La propuesta social que emerge de estas lecturas es clara: no podemos conformarnos con una fe privada e intimista. La transformación de la mente de la que habla Pablo nos lleva necesariamente a una transformación de nuestras estructuras sociales. Un cristiano que discierne la voluntad de Dios no puede permanecer indiferente ante la pobreza, la guerra, la desigualdad, el deterioro del planeta o la exclusión de los migrantes. La cruz de Jesús nos interpela en cada hermano crucificado por la injusticia. Y la palabra profética de Jeremías nos recuerda que anunciar el Reino es también denunciar todo aquello que lo contradice.

Los cristianos estamos llamados a ser profetas de la esperanza en medio de un mundo que a menudo ha perdido el rumbo. No profetas de catástrofes, sino anunciadores de la novedad de Dios que irrumpe en la historia. Pero esa esperanza no es ingenua ni conformista; pasa por la cruz, por la entrega, por la opción preferencial por los últimos.
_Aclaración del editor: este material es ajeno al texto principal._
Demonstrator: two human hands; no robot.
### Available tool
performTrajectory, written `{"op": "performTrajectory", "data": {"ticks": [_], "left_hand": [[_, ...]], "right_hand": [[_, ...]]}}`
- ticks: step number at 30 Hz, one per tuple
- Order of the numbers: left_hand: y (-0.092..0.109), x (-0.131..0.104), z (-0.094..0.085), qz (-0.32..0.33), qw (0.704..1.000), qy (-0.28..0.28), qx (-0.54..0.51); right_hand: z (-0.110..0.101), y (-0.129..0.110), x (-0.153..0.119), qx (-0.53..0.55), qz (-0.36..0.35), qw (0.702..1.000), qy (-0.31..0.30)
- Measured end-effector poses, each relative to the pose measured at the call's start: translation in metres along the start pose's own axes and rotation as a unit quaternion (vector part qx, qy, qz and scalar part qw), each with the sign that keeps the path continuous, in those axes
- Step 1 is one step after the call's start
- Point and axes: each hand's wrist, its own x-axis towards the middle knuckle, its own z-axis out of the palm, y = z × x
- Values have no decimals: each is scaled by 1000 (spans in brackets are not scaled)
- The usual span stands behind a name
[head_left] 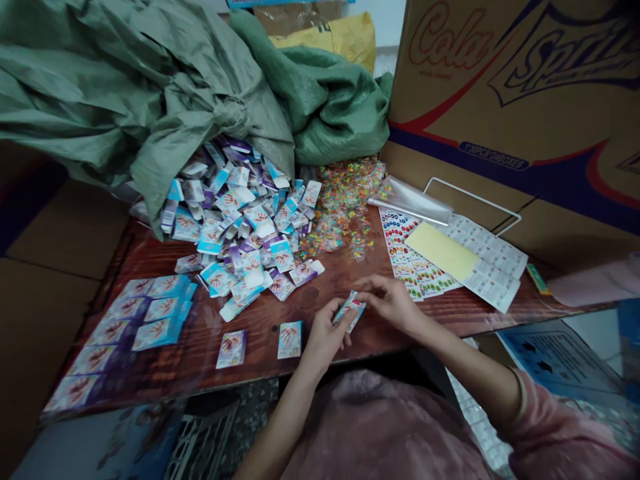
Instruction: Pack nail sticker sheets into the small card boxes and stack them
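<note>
While the left hand [323, 340] clamps a small printed box [350, 312] between its fingers, just above the worktop [330, 270] near its front edge, the right hand [395, 307] has its fingers close together at the box's upper end; whether they pinch it, I cannot tell. Left of the hands, a blue-edged box [290, 340] and a purple-edged box [231, 349] lie apart. Farther left are neat rows of boxes [160, 310]. Beyond them, a heap of cartons [250, 230], some with open flaps, lies at the mouth of a grey-green sack [220, 87]. Clear packets of coloured bits [345, 207] are piled beside it. To the right, sticker sheets [400, 250] and a yellow slip [443, 252] lie before a large brown carton [500, 100] lettered "Cola".
</note>
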Motion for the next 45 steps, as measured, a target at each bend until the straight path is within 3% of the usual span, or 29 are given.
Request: {"op": "performTrajectory", "data": {"ticks": [6, 9, 12, 15, 21, 24, 27, 33, 40, 45], "left_hand": [[-2, 5, -3, -9, 998, 38, -53], [-2, 7, -2, -15, 996, 50, -71], [-3, 7, 0, -22, 995, 50, -79], [-4, 7, 0, -24, 995, 51, -78], [-7, 8, -1, -27, 995, 58, -76], [-6, 9, 1, -26, 995, 60, -72], [-5, 10, 2, -20, 996, 59, -69], [-7, 10, 4, -2, 997, 38, -62], [-9, 9, 4, -2, 996, 46, -72], [-10, 10, 4, 8, 999, 34, -42]], "right_hand": [[-2, 5, 28, -85, -47, 995, -21], [-8, 24, 54, -216, -21, 975, 45], [-10, 48, 74, -297, 10, 955, 18], [-13, 63, 79, -290, 15, 957, 5], [-27, 57, 62, -226, 44, 971, 57], [-26, 37, 44, -65, 72, 994, 45], [-16, 14, 25, 67, 79, 995, -2], [-2, 0, 11, -147, -21, 988, -48], [-7, 0, 11, -227, -130, 956, -131], [-8, 3, 10, -158, -59, 981, -93]]}}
Es la esperanza de quien sabe que el Hijo del Hombre vendrá en su gloria y que, entonces, se verá el verdadero rostro de quienes vivieron según el Evangelio.

El "ponte detrás de mí" de Jesús nos recuerda que el discipulado no es un proyecto de autorealización, sino una entrega confiada a Aquel que camina delante de nosotros. No somos nosotros quienes marcamos el camino de Dios; es Dios quien nos muestra el suyo. Y su camino es el del amor servicial, el de la humildad, el de la cruz que se convierte en resurrección. En medio de un mundo que nos invita a ser protagonistas absolutos, Jesús nos invita a ser seguidores, a caminar detrás de Él, aprendiendo cada día a pensar no como los hombres, sino como Dios.

¿Estás dispuesto a dejar que la palabra de Dios arda en tus huesos como un fuego incontrolable, aunque te cueste la risa y el favor de los poderosos? ¿Te atreves a ofrecer tu vida como un sacrificio vivo en medio de un mundo que te empuja a conformarte, a consumir y a competir? ¿O prefieres seguir la lógica de Pedro, la del éxito sin cruz, la del Mesías sin Calvario, la de ir delante de Dios marcando tu propio camino?

La pregunta no es retórica: de la respuesta depende no solo nuestra salvación personal, sino también el testimonio que demos a un mundo necesitado de verdad y de amor. En la cruz se juega el destino de nuestra fe. Y solo quien la abraza con valentía, como Jeremías, como Pablo, como el mismo Jesús, encontrará la vida que no pasa.